La Vouivre/
Marcel Aymé (1902-1967)
Marcel Aymé est un grand écrivain, subtile conteur du terroir français : ce merveilleux roman nous le confirme une fois de plus après «
La Jument verte » et «
Uranus » et bien d'autres chefs-d'oeuvre encore.
Sure le fond, il s'agit en fait d'un roman fantastique mais tout à fait terre à terre.
Arsène Muselier, paysan de 23 ans délaissant les andains et errant au hasard des baissières fait la rencontre de l'immortelle beauté qu'est
La Vouivre, jeune fille qui a coutume de s'aller baigner toute nue à la rivière qui coule au bas du champ des Muselier. Elle ne quitte son diadème orné d'un énorme rubis que lors de cette occasion et quiconque veut le lui dérober se verra attaqué par une horde de vipères extrêmement agressives. Il faut choisir l'amour avec cette vénus aux pieds nus et la tranquillité ou bien la richesse en dérobant le rubis pour des ennuis sans fins et au risque de sa vie. Malheur au cupides !

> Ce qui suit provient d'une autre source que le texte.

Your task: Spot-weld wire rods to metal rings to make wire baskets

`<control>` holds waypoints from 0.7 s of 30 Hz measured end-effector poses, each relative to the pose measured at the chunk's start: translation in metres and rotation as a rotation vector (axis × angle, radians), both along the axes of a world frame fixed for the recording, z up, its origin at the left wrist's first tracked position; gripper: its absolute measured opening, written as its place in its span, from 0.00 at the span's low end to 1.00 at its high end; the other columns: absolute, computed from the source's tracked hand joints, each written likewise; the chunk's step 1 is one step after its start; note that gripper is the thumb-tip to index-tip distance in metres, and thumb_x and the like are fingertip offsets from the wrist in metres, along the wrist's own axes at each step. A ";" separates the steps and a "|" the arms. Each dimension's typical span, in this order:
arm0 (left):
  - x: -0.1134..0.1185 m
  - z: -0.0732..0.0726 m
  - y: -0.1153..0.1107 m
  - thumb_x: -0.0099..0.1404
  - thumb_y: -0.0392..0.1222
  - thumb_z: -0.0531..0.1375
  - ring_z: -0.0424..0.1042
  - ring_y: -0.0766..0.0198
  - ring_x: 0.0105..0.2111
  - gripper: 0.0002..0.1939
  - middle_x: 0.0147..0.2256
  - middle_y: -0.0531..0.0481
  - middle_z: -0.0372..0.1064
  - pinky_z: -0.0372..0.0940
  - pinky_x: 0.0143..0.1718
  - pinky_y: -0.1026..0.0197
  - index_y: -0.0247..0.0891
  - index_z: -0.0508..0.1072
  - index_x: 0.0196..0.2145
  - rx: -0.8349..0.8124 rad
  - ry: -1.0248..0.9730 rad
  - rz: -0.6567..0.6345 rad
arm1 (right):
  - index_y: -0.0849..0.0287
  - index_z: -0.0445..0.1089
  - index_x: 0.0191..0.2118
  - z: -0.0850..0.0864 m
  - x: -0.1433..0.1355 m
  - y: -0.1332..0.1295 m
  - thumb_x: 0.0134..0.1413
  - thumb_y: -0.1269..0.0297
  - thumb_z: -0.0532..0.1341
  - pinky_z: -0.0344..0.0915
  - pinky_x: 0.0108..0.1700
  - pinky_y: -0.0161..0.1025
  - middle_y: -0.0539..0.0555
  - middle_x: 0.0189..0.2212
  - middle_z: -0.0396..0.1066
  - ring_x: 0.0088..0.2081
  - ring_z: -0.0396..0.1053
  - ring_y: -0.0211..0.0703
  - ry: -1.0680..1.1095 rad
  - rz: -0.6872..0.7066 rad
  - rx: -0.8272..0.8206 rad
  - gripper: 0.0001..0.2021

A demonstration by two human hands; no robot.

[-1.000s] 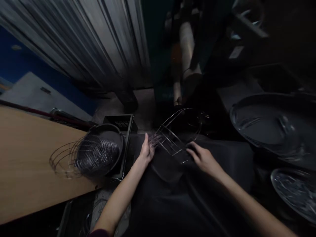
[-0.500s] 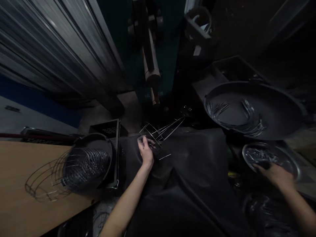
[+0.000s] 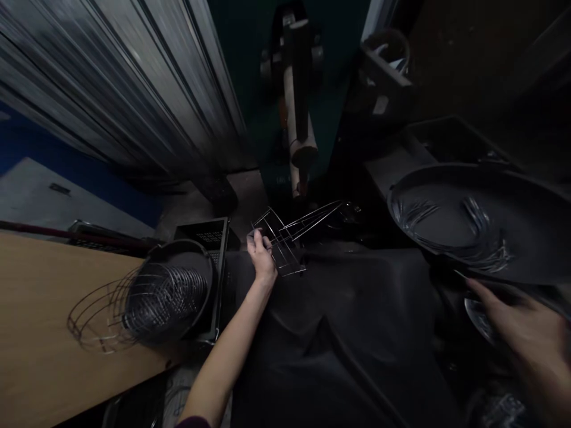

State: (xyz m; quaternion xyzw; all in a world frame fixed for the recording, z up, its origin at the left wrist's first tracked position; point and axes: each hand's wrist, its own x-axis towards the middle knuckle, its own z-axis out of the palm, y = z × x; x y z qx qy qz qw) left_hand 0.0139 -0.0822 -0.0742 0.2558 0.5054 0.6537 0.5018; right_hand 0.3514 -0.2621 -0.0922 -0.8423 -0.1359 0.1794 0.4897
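Note:
My left hand (image 3: 261,255) is closed around one side of a wire frame (image 3: 289,238), a box-like grid with long thin wires running off to the upper right. The frame is held over dark cloth (image 3: 357,285) across my lap. At the right, my right hand (image 3: 524,327) is blurred, its fingers pinched, and a short thin piece of wire (image 3: 459,274) sticks out at the fingertips. Below that hand shows part of a shiny metal bowl (image 3: 479,318); the hand hides the rest. A large dark round pan (image 3: 439,214) beyond holds bundles of bent wires (image 3: 477,220).
On the left, a dark bucket (image 3: 207,255) holds many curved wire racks (image 3: 172,294) beside a wooden board (image 3: 35,315). Behind it stands a black perforated crate (image 3: 203,229). A machine with a rod-like arm (image 3: 303,142) rises ahead. Corrugated metal (image 3: 147,71) lines the upper left.
My right hand has lifted out of the metal bowl and now shows a short wire at its fingertips. The wire frame has turned slightly in my left hand. The whole view has shifted.

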 end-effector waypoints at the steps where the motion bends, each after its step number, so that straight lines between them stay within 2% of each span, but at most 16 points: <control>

La Vouivre, en patois de Franche-Comté signifie « serpent » proche du mot de vieux français « guivre » dont on use dans la langue du blason. Et l'auteur d'expliquer que
la Vouivre est une figure comtoise, souvenir qu'a laissé en France la tradition celtique. Survivante des divinités des sources qu'adoraient les Gaulois, elle est toujours restée présente au coeur des campagnes.
La Vouivre est belle, sensuelle, impudique et séduisante.
La famille Mindeur, ce sont les voisins haïs des Muselier depuis des décennies. Et pourtant il y a Juliette, la sage cadette des filles Mindeur qui plait bien à Arsène qui est aussi amoureux de Belette, une pauvrette de seize ans que la nature n'a pas pourvu d'appâts comme Germaine, l'aînée des Mindeur, appelée communément la dévorante, qui est la proie d'un appétit sexuel hors norme, regardant les hommes fixement, les joues et les yeux enflammés par l'impatience de son désir.
« Taillée comme un cuirassier, un centgarde, un grenadier prussien, avec une encolure néronienne et des bras de bûcheron, mais les seins lourds et durs, éclatants, qui bombaient l'étoffe de ceinture, et la croupe pareillement rebondie et toujours inspirée, elle était la dévorante, la ravageuse, la tempête, l'useuse d'hommes et la mangeuse de pucelages. » Tout un programme : avis aux amateurs et surtout gare à ceux qui tombent dans ses filets… !
Vont intervenir dans ce débat sur l'existence ou non de
la Vouivre Humblot, l'instituteur rationaliste, Voiturier le maire radical, antibondieusard, anticlérical, bon ouvrier de la laïcité, le curé pour qui le démon peut revêtir n'importe quelle apparence et aussi bien celle d'un personnage de légende, un curé au regard plein de concupiscence apostolique à la vue des jeunes filles, le fossoyeur alcoolique Requiem qui confirme qu'elle existe belle et bien puisqu'il se vante de l'avoir vue.
Il va être question de la vie de tous les jours, de la foi, de la famille, des coutumes et des moeurs paysannes et bien sûr de l'amour en quête de quoi chacun se doit d'être.
Marcel Aymé allie l'ironie, l'humour caustique et la truculence pour nous offrir une fresque paysanne au coeur de la France rurale en Franche Comté, dans le Jura plus précisément. L'époque se situe dans l'entre deux guerres.
Dans un style distingué et délicat, subtile et charmant,
Marcel Aymé nous ravit avec cette histoire curieuse riche d'aventures qui allient le réalisme le plus prosaïque à la magie la plus éthérée.